Working data:
━━━━━━━━━━━━━━━━━━━━━━━━━━━━━━
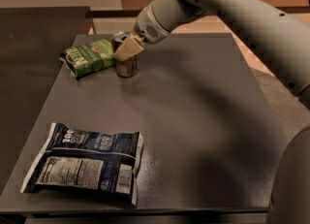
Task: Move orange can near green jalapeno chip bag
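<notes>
Camera view, the only 1: gripper (128, 48) is at the table's (203, 121) far-left part, right on the orange can (126, 66), covering its upper half from the front. Clamped on the can or slack? Can't tell, contact pts are hidden. Can stands upright on the table just beside the green jalapeno chip bag (88, 57), at its right end, maybe touching. So placement looks approx done. With its base flat on the surface, can should stand w/o support. Dark blue bag (87, 162) lies flat front-left, well apart.

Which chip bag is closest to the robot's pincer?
The green chip bag, beside the orange can that the pincer is at; the dark blue bag lies far off.
</notes>
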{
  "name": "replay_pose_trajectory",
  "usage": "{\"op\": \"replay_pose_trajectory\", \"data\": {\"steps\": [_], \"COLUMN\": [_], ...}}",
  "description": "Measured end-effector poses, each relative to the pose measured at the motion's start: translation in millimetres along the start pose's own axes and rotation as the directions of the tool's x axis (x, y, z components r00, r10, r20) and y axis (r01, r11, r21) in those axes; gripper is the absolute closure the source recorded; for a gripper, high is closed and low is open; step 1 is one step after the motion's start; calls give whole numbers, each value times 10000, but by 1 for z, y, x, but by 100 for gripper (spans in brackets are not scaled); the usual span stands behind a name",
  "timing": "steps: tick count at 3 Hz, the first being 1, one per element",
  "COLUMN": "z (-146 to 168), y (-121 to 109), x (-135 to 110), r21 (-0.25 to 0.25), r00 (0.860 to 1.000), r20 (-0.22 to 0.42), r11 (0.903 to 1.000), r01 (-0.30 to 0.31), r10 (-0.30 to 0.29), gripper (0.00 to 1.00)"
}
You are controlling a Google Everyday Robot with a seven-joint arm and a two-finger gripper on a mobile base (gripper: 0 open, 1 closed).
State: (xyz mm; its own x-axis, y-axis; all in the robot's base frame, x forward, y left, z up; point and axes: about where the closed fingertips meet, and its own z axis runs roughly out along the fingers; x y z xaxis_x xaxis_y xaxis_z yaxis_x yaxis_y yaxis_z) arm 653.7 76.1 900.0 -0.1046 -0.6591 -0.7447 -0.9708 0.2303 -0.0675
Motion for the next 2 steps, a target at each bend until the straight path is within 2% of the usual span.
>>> {"op": "replay_pose_trajectory", "data": {"steps": [1, 2], "z": [2, 2], "y": [1, 1], "x": [0, 0], "r21": [-38, -40], "r00": [10000, 10000], "r20": [-7, -7], "r11": [10000, 10000], "r01": [9, 10], "r10": [-9, -10], "gripper": [0, 0]}}
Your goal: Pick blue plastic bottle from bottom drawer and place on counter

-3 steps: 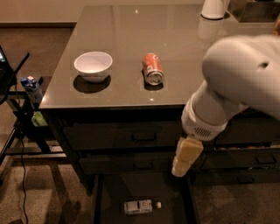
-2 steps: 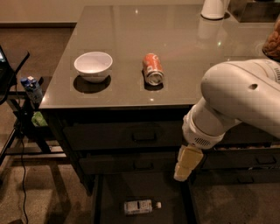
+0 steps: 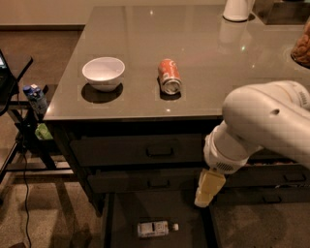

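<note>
The blue plastic bottle (image 3: 154,228) lies on its side on the floor of the open bottom drawer (image 3: 184,213), white cap pointing right. My gripper (image 3: 207,190) hangs from the big white arm, above the drawer's right part and up and to the right of the bottle, apart from it. The counter (image 3: 203,53) is glossy grey-brown, above the two drawers with recessed handles.
On the counter stand a white bowl (image 3: 103,72) at the left, an orange soda can (image 3: 169,76) on its side, and a white vessel (image 3: 237,8) at the back. A blue-capped bottle (image 3: 35,98) sits on a stand to the left of the cabinet.
The arm and gripper have moved down and a little to the right, lower in front of the drawers. The bottle has not moved.
</note>
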`<state>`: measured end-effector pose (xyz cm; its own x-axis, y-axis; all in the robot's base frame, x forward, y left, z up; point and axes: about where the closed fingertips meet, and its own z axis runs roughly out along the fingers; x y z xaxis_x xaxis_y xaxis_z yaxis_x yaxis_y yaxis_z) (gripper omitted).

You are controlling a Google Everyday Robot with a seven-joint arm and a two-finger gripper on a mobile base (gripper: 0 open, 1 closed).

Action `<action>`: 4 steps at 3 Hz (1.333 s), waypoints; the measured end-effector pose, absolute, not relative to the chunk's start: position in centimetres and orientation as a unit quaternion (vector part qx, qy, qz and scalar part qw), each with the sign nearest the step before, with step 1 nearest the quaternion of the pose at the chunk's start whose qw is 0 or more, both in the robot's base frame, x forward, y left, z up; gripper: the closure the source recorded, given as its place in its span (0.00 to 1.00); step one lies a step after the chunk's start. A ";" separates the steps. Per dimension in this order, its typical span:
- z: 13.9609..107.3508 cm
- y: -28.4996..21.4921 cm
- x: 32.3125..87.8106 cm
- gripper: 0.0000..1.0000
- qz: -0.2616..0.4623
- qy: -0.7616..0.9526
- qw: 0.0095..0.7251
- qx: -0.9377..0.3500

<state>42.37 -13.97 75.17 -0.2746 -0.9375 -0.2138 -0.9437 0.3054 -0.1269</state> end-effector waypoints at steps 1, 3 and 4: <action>70.0 -16.5 42.0 0.00 0.007 0.798 0.110 -0.593; 65.7 -18.5 42.4 0.00 0.012 0.794 0.106 -0.598; 64.4 -18.7 42.0 0.00 0.038 0.798 0.107 -0.592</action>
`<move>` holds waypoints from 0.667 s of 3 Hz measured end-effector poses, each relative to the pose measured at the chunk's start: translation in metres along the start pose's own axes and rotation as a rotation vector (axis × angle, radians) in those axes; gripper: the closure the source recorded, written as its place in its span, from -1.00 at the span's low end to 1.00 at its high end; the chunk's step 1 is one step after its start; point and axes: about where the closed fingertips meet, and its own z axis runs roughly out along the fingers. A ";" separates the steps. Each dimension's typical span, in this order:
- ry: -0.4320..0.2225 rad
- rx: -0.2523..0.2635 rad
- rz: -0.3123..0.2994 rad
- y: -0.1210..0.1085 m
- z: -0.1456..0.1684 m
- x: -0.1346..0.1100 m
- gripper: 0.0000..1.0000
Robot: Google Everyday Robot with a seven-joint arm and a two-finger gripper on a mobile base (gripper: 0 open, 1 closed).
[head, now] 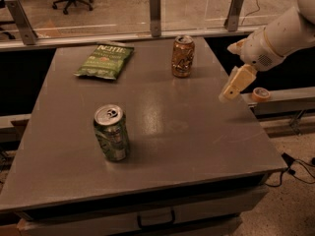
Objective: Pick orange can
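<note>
The orange can (182, 56) stands upright at the back of the grey table (162, 136), right of centre, with coppery sides and a silver top. My gripper (230, 91) hangs at the end of the white arm over the table's right edge, to the right of the can and nearer the front, well apart from it. It holds nothing that I can see.
A green can (112, 133) stands upright at the front left of the table. A green chip bag (105, 60) lies flat at the back left. A glass barrier with metal posts (155, 7) runs behind the table. A tape roll (260, 94) lies on a ledge at the right.
</note>
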 end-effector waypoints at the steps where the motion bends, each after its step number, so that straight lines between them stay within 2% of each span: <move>1: 0.001 0.000 -0.002 0.001 -0.001 -0.001 -1.00; 2: -0.113 0.000 0.011 -0.006 0.012 -0.021 -1.00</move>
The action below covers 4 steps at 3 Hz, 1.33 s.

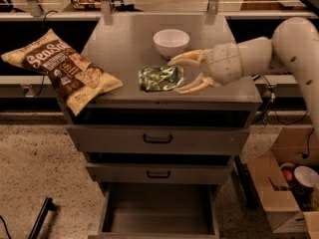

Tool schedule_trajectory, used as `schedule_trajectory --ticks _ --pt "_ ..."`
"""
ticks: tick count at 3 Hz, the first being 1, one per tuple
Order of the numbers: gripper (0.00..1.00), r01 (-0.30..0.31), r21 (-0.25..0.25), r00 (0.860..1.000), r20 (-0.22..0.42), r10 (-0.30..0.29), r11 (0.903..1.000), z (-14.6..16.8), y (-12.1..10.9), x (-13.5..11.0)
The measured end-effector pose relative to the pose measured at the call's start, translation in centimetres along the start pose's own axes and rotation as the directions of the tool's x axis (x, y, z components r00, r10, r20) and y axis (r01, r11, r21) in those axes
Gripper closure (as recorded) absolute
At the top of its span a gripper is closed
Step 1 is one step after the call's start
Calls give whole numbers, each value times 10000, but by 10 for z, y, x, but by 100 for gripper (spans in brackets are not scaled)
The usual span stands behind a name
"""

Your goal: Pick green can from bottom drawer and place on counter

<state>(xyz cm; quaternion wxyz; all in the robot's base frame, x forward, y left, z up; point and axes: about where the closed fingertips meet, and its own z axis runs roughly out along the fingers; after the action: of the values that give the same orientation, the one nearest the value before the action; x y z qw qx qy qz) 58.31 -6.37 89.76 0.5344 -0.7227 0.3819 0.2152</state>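
The flat grey metal counter (119, 44) carries a round white bowl (171, 42), a brown chip bag (64, 69) and the shiny mottled green can (159, 78), which lies on its side near the front edge. My pale two-finger gripper (174, 77) pinches its right end. The plain grey bottom drawer (159, 214) stands open below. I judge the placing nearly done. Next I spread the fingers and draw back without rolling the can.

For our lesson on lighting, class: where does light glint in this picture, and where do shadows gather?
Camera view: warm, dim light; mottled glints on the green can lying on the counter, the gripper at its right end; the white bowl is brightest; dark shadow under the counter's front edge and in the bottom drawer.
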Motion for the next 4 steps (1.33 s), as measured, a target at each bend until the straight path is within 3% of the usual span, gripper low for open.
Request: schedule_trajectory --ticks 1,3,4 --pt "100 -834 260 9965 47 833 9962 25 1 26" --pt "100 -1082 405 9939 -174 1089 9933 30 -5 24" --pt "100 -1939 963 9804 -156 1962 9763 31 -18 12"
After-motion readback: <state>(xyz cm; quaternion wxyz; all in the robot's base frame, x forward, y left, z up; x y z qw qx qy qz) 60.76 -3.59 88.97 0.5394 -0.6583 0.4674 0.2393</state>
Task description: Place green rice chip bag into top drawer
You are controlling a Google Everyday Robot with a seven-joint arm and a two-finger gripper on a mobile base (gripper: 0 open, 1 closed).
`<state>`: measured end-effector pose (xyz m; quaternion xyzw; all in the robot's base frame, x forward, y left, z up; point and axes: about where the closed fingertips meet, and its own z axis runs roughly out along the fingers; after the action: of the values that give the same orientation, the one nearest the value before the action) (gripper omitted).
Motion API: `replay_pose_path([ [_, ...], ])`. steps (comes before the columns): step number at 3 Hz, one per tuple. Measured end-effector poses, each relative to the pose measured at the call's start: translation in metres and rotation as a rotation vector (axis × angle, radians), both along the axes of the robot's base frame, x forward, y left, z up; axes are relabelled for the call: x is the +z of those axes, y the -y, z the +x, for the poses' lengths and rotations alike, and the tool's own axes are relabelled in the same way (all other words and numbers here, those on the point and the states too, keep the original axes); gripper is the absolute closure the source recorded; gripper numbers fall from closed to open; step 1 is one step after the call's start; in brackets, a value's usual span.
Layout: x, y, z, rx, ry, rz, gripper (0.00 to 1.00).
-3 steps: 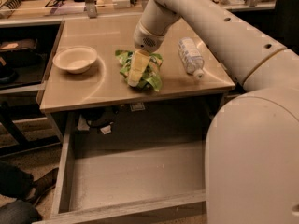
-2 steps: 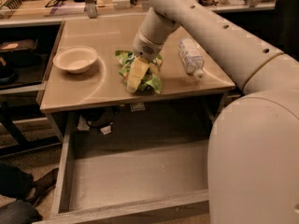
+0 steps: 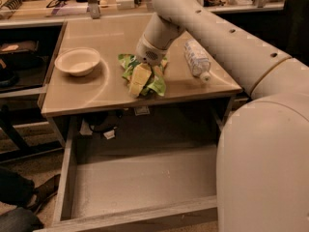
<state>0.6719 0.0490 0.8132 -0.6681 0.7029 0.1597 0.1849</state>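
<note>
The end effector (image 3: 140, 79) rests on the crinkly bright-green rice chip bag (image 3: 157, 84) atop the tan counter (image 3: 96, 91), grip impossible to tell; the wide grey wood-grain drawer (image 3: 145, 178) gapes open below it.

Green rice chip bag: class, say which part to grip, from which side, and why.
Probably the crumpled middle of the green rice chip bag, from above: it lies flat on the table, so only its raised folds offer a hold. The gripper sits on it there.
</note>
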Motion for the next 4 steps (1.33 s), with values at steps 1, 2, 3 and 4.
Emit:
replay_pose_path([
  [1,0.0,0.0,0.0,0.0,0.0,0.0,0.65],
  [2,0.0,0.0,0.0,0.0,0.0,0.0,0.89],
  [3,0.006,0.0,0.0,0.0,0.0,0.0,1.0],
  [4,0.041,0.006,-0.003,-0.026,0.062,0.021,1.0],
])
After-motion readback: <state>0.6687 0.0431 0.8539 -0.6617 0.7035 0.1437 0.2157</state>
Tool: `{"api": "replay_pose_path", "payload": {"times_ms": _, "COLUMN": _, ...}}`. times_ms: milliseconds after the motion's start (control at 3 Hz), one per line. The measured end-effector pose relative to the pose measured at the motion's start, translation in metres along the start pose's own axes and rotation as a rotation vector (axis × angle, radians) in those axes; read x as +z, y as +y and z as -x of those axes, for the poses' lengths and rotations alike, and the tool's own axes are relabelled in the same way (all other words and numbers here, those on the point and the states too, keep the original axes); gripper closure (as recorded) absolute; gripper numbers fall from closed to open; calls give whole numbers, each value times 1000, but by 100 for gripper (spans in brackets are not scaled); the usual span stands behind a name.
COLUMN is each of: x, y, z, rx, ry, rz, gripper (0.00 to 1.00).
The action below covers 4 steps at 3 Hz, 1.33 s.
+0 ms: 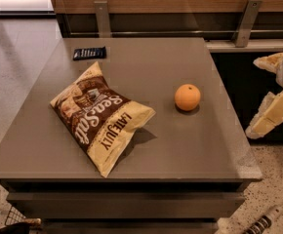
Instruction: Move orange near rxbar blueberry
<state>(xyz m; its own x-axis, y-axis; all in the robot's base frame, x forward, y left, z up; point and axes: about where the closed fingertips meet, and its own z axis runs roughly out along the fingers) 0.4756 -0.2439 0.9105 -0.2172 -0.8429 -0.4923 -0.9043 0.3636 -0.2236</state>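
The orange (187, 97) sits on the grey table (190, 150), right of centre, with its stem spot facing up. The rxbar blueberry (89, 53), a small flat dark wrapper, lies near the table's far left corner. My gripper (271, 113) and its cream-coloured arm are at the right edge of the view, off the table and to the right of the orange, touching nothing.
A large brown-and-cream chip bag (100, 118) lies left of centre, between the orange and the bar's side of the table. A wooden wall with metal brackets (102, 16) runs behind the table. A speckled floor surrounds it.
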Motion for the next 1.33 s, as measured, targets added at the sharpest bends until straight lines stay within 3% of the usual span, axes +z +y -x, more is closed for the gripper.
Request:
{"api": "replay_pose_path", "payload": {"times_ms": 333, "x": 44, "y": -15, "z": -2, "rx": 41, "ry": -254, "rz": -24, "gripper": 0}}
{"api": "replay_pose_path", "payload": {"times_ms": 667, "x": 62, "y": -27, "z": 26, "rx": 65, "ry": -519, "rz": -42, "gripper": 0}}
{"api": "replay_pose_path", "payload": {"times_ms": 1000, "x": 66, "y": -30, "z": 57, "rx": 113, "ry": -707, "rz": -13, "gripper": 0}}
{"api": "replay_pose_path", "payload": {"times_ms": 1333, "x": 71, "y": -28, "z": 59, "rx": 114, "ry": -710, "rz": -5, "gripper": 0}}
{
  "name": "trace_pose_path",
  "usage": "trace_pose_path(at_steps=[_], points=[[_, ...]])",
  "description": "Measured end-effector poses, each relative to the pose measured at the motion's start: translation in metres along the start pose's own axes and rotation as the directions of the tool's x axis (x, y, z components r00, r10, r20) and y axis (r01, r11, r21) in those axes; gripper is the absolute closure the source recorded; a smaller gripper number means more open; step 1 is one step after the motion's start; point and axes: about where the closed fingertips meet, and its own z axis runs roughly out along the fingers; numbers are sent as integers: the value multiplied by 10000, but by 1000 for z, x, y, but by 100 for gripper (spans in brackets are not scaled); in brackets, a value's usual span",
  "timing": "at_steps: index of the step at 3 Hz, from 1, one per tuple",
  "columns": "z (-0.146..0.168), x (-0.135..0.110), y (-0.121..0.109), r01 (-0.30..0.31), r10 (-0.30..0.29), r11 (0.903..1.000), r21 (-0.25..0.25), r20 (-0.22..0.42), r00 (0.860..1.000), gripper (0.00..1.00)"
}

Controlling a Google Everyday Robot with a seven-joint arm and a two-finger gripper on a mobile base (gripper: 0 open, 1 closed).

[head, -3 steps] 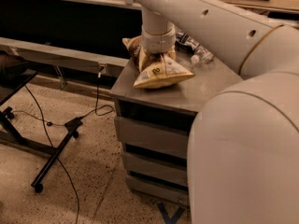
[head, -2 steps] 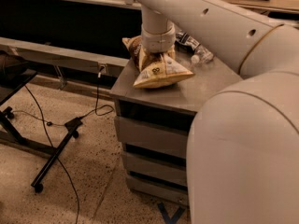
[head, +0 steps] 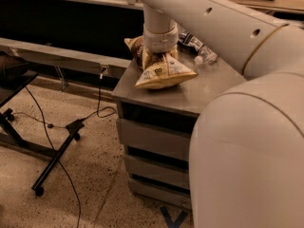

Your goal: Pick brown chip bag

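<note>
The brown chip bag (head: 161, 74) lies on the grey cabinet top (head: 209, 91), near its left front part. Its pale yellow bottom faces me and a brown part (head: 135, 49) sticks out to the left behind the arm. My gripper (head: 159, 57) comes down from above and sits right on the bag's upper middle. The wrist cylinder hides where it meets the bag. The bag looks bunched up around it.
A smaller dark blue-and-white bag (head: 191, 41) and a clear wrapper (head: 205, 56) lie behind the arm on the cabinet. The cabinet has drawers (head: 152, 141) below. A black stand (head: 52, 160) with cables sits on the floor at left. My arm's large shell fills the right side.
</note>
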Motion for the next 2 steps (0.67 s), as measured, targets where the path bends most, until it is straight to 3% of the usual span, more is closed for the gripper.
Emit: trace_pose_path(at_steps=[2], points=[[0,0,0,1,-1,10000,-2,3,10000,100]])
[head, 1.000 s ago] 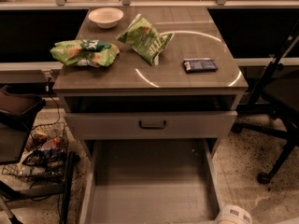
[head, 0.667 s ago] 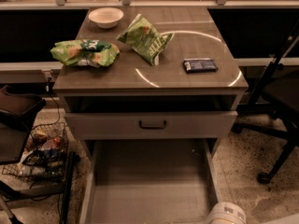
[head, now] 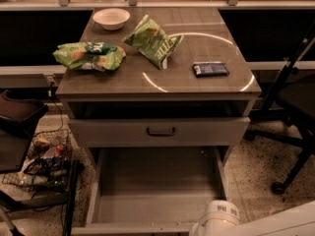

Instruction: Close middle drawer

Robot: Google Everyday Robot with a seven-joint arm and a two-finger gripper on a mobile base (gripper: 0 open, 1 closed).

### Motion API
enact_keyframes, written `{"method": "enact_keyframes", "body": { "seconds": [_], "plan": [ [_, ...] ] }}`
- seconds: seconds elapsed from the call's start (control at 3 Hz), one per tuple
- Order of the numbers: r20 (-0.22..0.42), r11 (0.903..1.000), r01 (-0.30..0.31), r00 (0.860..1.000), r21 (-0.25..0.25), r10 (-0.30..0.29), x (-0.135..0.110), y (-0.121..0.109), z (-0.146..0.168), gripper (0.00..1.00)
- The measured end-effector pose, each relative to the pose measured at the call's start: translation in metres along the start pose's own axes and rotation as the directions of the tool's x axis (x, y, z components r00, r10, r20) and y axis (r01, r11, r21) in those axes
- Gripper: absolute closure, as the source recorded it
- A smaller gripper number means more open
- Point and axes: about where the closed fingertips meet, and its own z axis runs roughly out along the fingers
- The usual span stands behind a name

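The middle drawer (head: pixel 155 181) is seen drawn far out from the cabinet, its long shallow grey box lying open towards the camera and its low front panel running along the bottom edge of the view. Nothing is seen inside it. Above it, the drawer with the taller front and black handle (head: pixel 161 131) is left only slightly out, with a dark gap under the tabletop (head: pixel 123 85).

The claw (head: pixel 219 218) is shown only as a white rounded body at the bottom edge, just beside the right end of the drawer's front panel. Whether it is open or closed cannot be told. It is judged to be placed there so that the panel can be pushed inward from the front, since a push, not a grasp, is needed for closing.

On the tabletop a white bowl (head: pixel 111 18), two green snack bags (head: pixel 88 55) (head: pixel 152 41) and a dark flat packet (head: pixel 210 69) are left well clear of the work.

Compared with a second ago, the claw is found further left and further into view, nearer the panel. The drawer itself is not seen to be moved.
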Motion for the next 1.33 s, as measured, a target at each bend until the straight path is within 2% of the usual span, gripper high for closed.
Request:
{"method": "enact_keyframes", "body": {
  "seconds": [0.33, 0.67, 1.0, 1.33],
  "plan": [
    [-0.023, 0.9978, 0.048, 0.999, 0.045, -0.047, -0.024, -0.041, -0.003, 1.00],
    [-0.023, 0.9978, 0.048, 0.999, 0.045, -0.047, -0.024, -0.041, -0.003, 1.00],
    [-0.057, 0.9939, 0.089, 0.995, 0.065, -0.086, -0.026, -0.067, -0.005, 1.00],
    [-0.067, 0.9926, 0.099, 0.993, 0.070, -0.095, -0.026, -0.073, -0.006, 1.00]
  ]
}}
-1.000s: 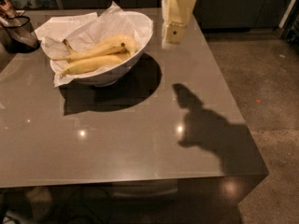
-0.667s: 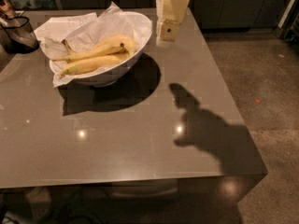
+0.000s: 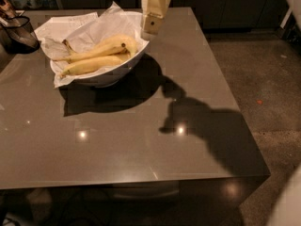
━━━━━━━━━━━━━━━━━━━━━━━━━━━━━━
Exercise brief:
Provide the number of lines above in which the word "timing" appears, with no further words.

Exercise solution:
2